Wie Swissmedic heute mitteilte, sind Herstellung, Handel und Konsum der Partydrogen 2C-I, 2C-T-2, 2C- T-7, TMA-2 und PMMA (Paramethoxymethamphetamin) ab sofort verboten. Diese Substanzen gehören, wie Ecstasy, zur Familie der Amphetaminderivate. Sie haben eine aufputschende Wirkung.In der Schweiz seien die nun verbotenen Partydrogen nicht geläufig, hiess es weiter. Durch das Verbot habe die Schweiz aber mit entsprechenden Verordnungen der EU gleichgezogen. Siwssmedic ist dafür zuständig, weil es dem Institut obliegt, die Verzeichnisse der Produkte zu erstellen, die den Betäubungsmittelngesetzen unterstellt sind.

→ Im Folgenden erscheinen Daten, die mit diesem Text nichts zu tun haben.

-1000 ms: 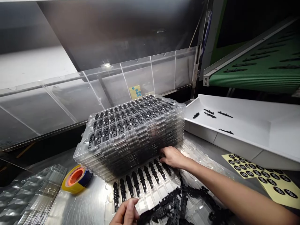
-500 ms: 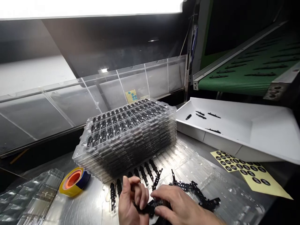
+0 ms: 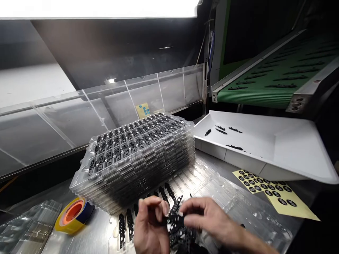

Verbot für Amineptin und Methaqualon
Neu wurde auch Amineptin der Betäubungsmittelkontrolle unterstellt. Dieses Antidepressivum ist in der Schweiz nicht erhältlich, wird aber ebenfalls häufig als Partydroge missbraucht. Gleiches gilt für den Barbiturat-Ersatz Methaqualon. Das einzige Methaqualonprodukt, das in der Schweiz bisher erhältlich war, war vor kurzem vom Hersteller vom Markt genommen worden.Nach Angaben von Swissmedic beruhen sämtliche Verbote auf wissenschaftlichen Gutachten. Darin sei nachgewiesen worden, dass 2C-I, 2C-T- 2, 2C-T-7, TMA-2, PMMA, Amineptin und Methaqualon ein besonders gesundheitsschädigendes Potenzial aufwiesen.
Neue Richtlinie für Bewilligungen
Auch die Verordnung über so genannte Vorläufer-Chemikalien von Betäubungsmitteln wurde auf den 1. Januar hin von Swissmedic überarbeitet. Neu sind für Ausfuhren solcher Substanzen immer einmalige Bewilligungen notwendig. Zudem wurde die Liste der sensiblen Länder für den Export dieser Chemikalien ergänzt und angepasst.Für medizinische Fachpersonen und Patienten hätten diese Änderungen keine Auswirkungen, so Swissmedic. Betroffen seien nur Personen, die diese Substanzen missbrauchten.